*** Opening Available records ***

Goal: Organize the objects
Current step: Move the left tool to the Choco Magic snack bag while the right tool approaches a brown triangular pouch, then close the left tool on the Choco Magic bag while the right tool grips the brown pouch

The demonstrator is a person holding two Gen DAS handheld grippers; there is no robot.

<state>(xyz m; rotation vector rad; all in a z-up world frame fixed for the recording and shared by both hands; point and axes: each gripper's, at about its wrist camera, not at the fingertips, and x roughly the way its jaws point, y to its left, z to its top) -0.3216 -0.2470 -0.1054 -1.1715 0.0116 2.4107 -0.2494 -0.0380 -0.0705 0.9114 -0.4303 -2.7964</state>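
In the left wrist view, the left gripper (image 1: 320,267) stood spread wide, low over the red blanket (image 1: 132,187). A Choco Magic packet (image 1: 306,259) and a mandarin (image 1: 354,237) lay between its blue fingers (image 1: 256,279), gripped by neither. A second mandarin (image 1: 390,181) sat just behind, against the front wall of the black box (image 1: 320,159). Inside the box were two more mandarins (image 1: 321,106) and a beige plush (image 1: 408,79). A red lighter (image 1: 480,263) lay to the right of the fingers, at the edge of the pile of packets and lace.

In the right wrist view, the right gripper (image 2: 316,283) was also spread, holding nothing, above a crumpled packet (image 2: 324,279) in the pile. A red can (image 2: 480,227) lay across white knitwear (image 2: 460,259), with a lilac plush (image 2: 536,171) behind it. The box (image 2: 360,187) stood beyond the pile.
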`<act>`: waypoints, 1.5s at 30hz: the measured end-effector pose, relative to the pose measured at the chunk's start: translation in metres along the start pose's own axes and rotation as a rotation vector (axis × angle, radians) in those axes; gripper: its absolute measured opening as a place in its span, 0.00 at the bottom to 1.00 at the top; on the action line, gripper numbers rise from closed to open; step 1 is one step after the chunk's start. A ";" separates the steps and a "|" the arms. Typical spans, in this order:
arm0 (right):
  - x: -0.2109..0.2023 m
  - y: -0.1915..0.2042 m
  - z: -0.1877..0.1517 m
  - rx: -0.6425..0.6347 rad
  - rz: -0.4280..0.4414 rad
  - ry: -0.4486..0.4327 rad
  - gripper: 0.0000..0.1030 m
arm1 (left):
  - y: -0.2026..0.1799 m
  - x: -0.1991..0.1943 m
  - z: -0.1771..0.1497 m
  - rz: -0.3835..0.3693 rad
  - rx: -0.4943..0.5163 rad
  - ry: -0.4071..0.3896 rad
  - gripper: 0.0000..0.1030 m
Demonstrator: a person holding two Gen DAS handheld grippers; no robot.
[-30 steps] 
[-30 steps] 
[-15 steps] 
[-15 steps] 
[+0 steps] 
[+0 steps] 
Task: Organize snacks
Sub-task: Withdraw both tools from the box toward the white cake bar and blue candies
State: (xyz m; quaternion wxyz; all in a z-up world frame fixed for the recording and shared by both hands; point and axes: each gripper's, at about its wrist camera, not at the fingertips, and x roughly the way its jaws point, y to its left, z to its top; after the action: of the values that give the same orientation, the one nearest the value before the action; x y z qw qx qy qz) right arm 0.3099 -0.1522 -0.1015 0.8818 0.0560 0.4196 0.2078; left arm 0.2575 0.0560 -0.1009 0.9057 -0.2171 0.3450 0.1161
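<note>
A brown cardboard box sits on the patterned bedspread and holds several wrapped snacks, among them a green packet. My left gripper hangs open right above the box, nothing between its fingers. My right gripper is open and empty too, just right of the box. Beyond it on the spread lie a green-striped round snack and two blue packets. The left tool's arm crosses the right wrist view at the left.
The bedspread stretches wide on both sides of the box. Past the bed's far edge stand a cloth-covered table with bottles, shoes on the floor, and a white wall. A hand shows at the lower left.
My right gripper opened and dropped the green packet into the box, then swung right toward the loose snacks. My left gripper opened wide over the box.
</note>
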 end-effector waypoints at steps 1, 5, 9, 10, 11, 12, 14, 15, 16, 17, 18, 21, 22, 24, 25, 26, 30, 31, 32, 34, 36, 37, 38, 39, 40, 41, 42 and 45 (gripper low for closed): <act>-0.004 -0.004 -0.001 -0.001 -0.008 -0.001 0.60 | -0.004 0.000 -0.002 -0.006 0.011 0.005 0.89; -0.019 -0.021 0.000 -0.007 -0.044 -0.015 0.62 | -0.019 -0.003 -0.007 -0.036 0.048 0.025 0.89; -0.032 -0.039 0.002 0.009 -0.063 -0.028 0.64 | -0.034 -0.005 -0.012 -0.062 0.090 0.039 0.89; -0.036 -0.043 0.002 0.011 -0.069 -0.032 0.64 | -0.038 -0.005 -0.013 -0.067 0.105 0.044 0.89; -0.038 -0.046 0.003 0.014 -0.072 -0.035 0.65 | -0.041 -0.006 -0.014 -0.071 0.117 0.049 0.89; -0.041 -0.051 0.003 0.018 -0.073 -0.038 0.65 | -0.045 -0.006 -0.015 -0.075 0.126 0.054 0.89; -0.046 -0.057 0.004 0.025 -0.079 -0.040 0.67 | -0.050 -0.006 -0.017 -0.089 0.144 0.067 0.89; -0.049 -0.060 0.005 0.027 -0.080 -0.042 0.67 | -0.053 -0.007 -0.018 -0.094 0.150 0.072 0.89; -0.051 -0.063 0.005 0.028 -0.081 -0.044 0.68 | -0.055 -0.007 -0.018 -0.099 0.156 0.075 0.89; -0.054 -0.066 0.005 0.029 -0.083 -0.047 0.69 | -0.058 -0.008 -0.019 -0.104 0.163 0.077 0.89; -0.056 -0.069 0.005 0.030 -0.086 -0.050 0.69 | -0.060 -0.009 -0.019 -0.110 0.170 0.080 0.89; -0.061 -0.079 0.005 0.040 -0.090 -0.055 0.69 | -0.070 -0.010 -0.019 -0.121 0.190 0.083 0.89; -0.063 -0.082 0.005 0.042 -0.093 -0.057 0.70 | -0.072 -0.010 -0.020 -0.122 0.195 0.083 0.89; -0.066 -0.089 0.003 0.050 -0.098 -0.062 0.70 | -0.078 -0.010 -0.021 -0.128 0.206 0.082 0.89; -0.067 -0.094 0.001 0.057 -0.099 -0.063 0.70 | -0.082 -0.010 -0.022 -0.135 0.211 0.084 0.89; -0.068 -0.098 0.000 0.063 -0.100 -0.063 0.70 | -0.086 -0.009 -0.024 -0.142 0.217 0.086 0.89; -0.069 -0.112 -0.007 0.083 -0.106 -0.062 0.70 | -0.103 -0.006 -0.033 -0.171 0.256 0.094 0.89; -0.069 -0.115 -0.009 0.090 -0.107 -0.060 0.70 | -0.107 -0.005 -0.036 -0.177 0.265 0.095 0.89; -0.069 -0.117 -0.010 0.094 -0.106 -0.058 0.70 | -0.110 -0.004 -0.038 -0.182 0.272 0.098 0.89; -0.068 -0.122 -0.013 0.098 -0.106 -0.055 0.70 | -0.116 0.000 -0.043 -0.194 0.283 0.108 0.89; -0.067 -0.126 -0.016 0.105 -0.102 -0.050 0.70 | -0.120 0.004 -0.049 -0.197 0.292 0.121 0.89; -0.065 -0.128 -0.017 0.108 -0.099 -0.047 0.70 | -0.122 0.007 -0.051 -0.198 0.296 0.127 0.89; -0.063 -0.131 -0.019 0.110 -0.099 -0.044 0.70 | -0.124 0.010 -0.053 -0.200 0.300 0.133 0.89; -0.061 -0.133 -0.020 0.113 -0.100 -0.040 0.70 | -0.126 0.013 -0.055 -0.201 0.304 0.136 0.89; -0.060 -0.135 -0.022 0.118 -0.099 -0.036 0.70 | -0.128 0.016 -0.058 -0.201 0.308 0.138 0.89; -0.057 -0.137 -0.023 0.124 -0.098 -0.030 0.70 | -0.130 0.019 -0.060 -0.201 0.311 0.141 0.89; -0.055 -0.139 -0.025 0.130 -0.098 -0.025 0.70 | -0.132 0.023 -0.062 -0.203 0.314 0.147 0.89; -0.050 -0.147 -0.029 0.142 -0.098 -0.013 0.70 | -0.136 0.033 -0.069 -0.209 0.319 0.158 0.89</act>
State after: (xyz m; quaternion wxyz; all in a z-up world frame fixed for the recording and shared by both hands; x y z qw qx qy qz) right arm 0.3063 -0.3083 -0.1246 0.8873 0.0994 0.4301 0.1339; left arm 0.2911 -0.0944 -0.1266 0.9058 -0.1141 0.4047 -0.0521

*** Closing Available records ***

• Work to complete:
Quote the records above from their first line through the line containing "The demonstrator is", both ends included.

• Response to this task:
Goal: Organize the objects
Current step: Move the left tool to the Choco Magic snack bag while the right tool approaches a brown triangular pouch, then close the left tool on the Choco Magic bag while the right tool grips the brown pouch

The demonstrator is a person holding two Gen DAS handheld grippers; there is no robot.

Above is the complete output.